▶ EXERCISE: Give the listing again exactly as written.

▶ DATA FOR PROCESSING:
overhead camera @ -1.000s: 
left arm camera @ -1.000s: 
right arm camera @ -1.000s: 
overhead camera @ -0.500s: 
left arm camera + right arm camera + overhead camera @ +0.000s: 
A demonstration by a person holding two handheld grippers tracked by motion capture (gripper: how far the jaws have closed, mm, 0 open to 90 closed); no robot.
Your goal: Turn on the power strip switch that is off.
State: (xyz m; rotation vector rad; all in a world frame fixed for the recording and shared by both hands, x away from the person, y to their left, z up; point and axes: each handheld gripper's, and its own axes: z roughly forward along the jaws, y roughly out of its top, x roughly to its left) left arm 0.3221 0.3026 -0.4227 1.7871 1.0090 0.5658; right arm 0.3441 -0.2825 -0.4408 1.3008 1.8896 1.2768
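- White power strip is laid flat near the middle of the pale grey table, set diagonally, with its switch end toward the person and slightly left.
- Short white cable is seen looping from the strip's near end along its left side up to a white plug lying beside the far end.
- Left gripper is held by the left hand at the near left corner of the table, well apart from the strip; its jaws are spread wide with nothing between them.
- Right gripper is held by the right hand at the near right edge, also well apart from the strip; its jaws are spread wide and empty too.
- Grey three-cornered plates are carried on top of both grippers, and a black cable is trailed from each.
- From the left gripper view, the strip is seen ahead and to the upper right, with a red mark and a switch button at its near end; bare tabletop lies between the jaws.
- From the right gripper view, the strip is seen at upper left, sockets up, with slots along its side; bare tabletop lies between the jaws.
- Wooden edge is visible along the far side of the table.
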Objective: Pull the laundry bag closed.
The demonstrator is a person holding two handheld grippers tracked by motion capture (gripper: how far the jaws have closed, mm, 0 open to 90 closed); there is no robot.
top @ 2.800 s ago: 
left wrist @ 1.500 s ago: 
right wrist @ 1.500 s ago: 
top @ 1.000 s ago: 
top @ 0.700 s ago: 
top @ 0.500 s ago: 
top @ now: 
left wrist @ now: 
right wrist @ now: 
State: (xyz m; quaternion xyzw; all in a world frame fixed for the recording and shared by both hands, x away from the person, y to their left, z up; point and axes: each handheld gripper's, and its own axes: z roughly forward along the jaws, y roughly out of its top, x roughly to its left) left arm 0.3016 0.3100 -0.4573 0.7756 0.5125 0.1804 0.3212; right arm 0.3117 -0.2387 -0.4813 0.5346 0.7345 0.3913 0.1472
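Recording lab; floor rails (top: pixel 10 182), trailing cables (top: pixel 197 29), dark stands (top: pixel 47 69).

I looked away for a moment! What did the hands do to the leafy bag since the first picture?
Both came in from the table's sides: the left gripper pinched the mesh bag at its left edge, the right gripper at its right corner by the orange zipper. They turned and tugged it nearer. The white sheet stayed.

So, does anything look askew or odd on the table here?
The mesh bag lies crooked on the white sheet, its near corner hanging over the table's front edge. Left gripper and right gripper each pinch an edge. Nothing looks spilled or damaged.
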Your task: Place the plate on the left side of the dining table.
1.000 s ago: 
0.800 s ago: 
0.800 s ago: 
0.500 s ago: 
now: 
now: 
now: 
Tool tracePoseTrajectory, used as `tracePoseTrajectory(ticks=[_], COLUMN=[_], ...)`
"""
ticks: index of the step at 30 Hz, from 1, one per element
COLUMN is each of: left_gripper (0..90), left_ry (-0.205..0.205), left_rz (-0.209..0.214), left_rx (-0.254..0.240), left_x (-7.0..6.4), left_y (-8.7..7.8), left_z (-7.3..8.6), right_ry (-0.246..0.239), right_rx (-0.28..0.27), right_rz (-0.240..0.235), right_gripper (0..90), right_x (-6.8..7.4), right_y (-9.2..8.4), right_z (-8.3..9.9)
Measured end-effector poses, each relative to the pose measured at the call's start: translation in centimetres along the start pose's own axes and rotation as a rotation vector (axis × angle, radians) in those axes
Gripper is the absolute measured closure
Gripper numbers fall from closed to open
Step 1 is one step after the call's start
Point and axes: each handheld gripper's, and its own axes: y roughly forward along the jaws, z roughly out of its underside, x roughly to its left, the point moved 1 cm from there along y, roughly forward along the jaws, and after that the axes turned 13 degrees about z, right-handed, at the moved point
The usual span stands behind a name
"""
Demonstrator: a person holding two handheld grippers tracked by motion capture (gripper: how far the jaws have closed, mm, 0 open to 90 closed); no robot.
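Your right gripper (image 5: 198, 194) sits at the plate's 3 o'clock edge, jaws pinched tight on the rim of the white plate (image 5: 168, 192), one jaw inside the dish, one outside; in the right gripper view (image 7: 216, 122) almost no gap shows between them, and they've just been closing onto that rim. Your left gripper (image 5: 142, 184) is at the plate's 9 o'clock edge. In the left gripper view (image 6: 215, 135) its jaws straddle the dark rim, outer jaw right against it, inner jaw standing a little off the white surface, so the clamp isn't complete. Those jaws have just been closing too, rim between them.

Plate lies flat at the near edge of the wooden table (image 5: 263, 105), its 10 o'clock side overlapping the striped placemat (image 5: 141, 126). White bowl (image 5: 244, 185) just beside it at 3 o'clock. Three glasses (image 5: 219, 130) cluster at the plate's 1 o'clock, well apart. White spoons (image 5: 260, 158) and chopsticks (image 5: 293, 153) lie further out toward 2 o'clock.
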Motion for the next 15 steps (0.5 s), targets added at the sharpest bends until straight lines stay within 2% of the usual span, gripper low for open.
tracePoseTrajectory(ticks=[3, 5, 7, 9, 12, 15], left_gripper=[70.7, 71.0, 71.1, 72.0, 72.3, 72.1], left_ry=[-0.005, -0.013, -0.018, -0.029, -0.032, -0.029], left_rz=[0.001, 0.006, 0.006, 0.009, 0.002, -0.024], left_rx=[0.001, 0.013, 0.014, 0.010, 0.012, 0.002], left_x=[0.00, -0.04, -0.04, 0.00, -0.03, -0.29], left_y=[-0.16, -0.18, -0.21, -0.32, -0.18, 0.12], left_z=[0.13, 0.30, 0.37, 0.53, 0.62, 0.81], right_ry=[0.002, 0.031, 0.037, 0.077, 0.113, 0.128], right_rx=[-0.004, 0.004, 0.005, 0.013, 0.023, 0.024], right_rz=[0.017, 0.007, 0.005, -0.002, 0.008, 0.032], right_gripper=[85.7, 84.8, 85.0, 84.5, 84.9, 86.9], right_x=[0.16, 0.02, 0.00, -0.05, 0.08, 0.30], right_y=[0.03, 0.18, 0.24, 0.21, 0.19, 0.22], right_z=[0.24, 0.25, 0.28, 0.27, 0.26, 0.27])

▶ SOLUTION TO THIS EXERCISE:
overhead camera @ -1.000s: 
left arm camera @ -1.000s: 
right arm camera @ -1.000s: 
overhead camera @ -0.500s: 
left arm camera + right arm camera + overhead camera @ +0.000s: 
A demonstration by a person holding two handheld grippers tracked by motion capture (gripper: how far the jaws have closed, mm, 0 open to 90 closed); no robot.
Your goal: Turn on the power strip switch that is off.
State: (xyz m; rotation vector rad; all in a world frame fixed for the recording and shared by both hands, x away from the person, y to their left, z up; point and axes: each handheld gripper's, and its own axes: z roughly forward along the jaws, y roughly out of its top, x roughly to its left) left arm 0.3221 0.3026 -0.4227 1.7871 1.0090 0.5658; right arm 0.3441 -0.2825 -0.4408 1.3008 1.8896 1.2768
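- White power strip is laid flat near the middle of the pale grey table, set diagonally, with its switch end toward the person and slightly left.
- Short white cable is seen looping from the strip's near end along its left side up to a white plug lying beside the far end.
- Left gripper is held by the left hand at the near left corner of the table, well apart from the strip; its jaws are spread wide with nothing between them.
- Right gripper is held by the right hand at the near right edge, also well apart from the strip; its jaws are spread wide and empty too.
- Grey three-cornered plates are carried on top of both grippers, and a black cable is trailed from each.
- From the left gripper view, the strip is seen ahead and to the upper right, with a red mark and a switch button at its near end; bare tabletop lies between the jaws.
- From the right gripper view, the strip is seen at upper left, sockets up, with slots along its side; bare tabletop lies between the jaws.
- Wooden edge is visible along the far side of the table.
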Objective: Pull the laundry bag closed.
The demonstrator is a person holding two handheld grippers tracked by motion capture (gripper: how far the jaws have closed, mm, 0 open to 90 closed); there is no robot.
top @ 2.800 s ago: 
left wrist @ 1.500 s ago: 
right wrist @ 1.500 s ago: 
top @ 1.000 s ago: 
top @ 0.700 s ago: 
top @ 0.500 s ago: 
top @ now: 
left wrist @ now: 
right wrist @ now: 
State: (xyz m; quaternion xyzw; all in a world frame fixed for the recording and shared by both hands, x away from the person, y to their left, z up; point and axes: each handheld gripper's, and its own axes: z roughly forward along the jaws, y roughly out of its top, x roughly to its left) left arm 0.3016 0.3100 -0.4573 0.7756 0.5125 0.1804 0.3212; right arm 0.3117 -0.2387 -0.4813 0.5346 0.7345 0.3913 0.1472
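Recording lab; floor rails (top: pixel 10 182), trailing cables (top: pixel 197 29), dark stands (top: pixel 47 69).

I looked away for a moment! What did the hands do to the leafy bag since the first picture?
Both came in from the table's sides: the left gripper pinched the mesh bag at its left edge, the right gripper at its right corner by the orange zipper. They turned and tugged it nearer. The white sheet stayed.

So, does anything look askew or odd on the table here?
The mesh bag lies crooked on the white sheet, its near corner hanging over the table's front edge. Left gripper and right gripper each pinch an edge. Nothing looks spilled or damaged.
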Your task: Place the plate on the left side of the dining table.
1.000 s ago: 
0.800 s ago: 
0.800 s ago: 
0.500 s ago: 
now: 
now: 
now: 
Tool tracePoseTrajectory, used as `tracePoseTrajectory(ticks=[_], COLUMN=[_], ...)`
"""
ticks: index of the step at 30 Hz, from 1, one per element
COLUMN is each of: left_gripper (0..90), left_ry (-0.205..0.205), left_rz (-0.209..0.214), left_rx (-0.254..0.240), left_x (-7.0..6.4), left_y (-8.7..7.8), left_z (-7.3..8.6), right_ry (-0.246..0.239), right_rx (-0.28..0.27), right_rz (-0.240..0.235), right_gripper (0..90), right_x (-6.8..7.4), right_y (-9.2..8.4), right_z (-8.3..9.9)
Measured end-effector poses, each relative to the pose measured at the call's start: translation in centimetres along the start pose's own axes and rotation as a rotation vector (axis × angle, radians) in those axes
Gripper is the absolute measured closure
Gripper numbers fall from closed to open
Step 1 is one step after the call's start
Point and axes: each handheld gripper's, and its own axes: y roughly forward along the jaws, z roughly out of its underside, x roughly to its left, the point moved 1 cm from there along y, roughly forward along the jaws, and after that the axes turned 13 degrees about z, right-handed, at the moved point
The usual span stands behind a name
"""
Demonstrator: a person holding two handheld grippers tracked by motion capture (gripper: how far the jaws have closed, mm, 0 open to 90 closed); no robot.
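Your right gripper (image 5: 198, 194) sits at the plate's 3 o'clock edge, jaws pinched tight on the rim of the white plate (image 5: 168, 192), one jaw inside the dish, one outside; in the right gripper view (image 7: 216, 122) almost no gap shows between them, and they've just been closing onto that rim. Your left gripper (image 5: 142, 184) is at the plate's 9 o'clock edge. In the left gripper view (image 6: 215, 135) its jaws straddle the dark rim, outer jaw right against it, inner jaw standing a little off the white surface, so the clamp isn't complete. Those jaws have just been closing too, rim between them.

Plate lies flat at the near edge of the wooden table (image 5: 263, 105), its 10 o'clock side overlapping the striped placemat (image 5: 141, 126). White bowl (image 5: 244, 185) just beside it at 3 o'clock. Three glasses (image 5: 219, 130) cluster at the plate's 1 o'clock, well apart. White spoons (image 5: 260, 158) and chopsticks (image 5: 293, 153) lie further out toward 2 o'clock.
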Motion for the next 15 steps (0.5 s), targets added at the sharpest bends until straight lines stay within 2% of the usual span, gripper low for open.
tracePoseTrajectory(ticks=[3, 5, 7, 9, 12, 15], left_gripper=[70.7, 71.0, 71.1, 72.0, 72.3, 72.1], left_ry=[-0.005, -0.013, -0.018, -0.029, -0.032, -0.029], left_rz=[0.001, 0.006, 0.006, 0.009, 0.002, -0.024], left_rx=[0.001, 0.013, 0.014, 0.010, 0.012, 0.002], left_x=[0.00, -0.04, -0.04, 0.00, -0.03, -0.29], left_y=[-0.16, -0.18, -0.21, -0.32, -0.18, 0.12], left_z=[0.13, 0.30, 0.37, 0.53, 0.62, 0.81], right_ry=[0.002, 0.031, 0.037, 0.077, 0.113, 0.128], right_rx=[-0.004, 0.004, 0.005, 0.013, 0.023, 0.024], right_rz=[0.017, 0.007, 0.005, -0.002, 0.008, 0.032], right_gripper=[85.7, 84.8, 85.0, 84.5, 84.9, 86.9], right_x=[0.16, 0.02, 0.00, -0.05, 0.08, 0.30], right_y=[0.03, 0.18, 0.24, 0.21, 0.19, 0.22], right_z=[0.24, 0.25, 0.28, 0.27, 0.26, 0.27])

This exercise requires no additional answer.